Your task is to filter the data below down to the lines holding "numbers".

* * * * *

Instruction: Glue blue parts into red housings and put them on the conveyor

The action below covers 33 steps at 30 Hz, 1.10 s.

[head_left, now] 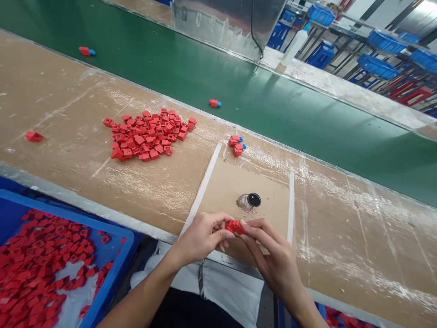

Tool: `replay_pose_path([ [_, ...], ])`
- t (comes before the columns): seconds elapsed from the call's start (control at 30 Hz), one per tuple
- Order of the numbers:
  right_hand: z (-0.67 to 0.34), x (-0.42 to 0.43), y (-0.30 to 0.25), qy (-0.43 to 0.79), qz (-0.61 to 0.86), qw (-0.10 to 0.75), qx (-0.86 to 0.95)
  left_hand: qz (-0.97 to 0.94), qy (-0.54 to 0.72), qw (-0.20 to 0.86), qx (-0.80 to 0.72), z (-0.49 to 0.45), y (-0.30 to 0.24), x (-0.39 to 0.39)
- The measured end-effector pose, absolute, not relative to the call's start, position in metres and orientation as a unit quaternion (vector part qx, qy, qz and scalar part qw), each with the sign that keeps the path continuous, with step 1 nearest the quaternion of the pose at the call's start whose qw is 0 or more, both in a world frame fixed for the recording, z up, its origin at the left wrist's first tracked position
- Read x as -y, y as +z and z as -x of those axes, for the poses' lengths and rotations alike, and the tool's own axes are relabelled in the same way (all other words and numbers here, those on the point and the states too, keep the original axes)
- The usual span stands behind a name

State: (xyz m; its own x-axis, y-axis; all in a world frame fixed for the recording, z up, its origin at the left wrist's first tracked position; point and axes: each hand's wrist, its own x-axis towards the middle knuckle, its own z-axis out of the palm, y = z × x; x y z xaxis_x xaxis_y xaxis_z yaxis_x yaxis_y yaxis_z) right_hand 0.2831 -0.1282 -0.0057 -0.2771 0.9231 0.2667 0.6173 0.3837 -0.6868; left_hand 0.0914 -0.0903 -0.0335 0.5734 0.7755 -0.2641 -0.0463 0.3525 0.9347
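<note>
The left hand (pixel 201 237) and right hand (pixel 269 257) meet, both gripping a small red plastic part (pixel 235 227) above a cardboard sheet (pixel 262 182). Just beyond stands a small glass jar with a black lid (pixel 249 201). Two red-and-blue pieces (pixel 236 145) and a heap of red parts (pixel 146 135) lie on the worktop (pixel 51 105), near a blue crate (pixel 68 212).

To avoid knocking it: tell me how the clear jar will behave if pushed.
The jar lies on its side with a round body, so it would likely roll. It looks small and probably light, so a slight nudge may shift it. If glass, it could chip.
</note>
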Motion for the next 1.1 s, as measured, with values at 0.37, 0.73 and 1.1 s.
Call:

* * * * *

Exercise solution:
- Order of the numbers:
- Read x as -y, y as +z and z as -x of those axes, for the poses' lengths and rotations alike, and the tool's own axes are relabelled in the same way (all other words and numbers here, those on the point and the states too, keep the original axes)

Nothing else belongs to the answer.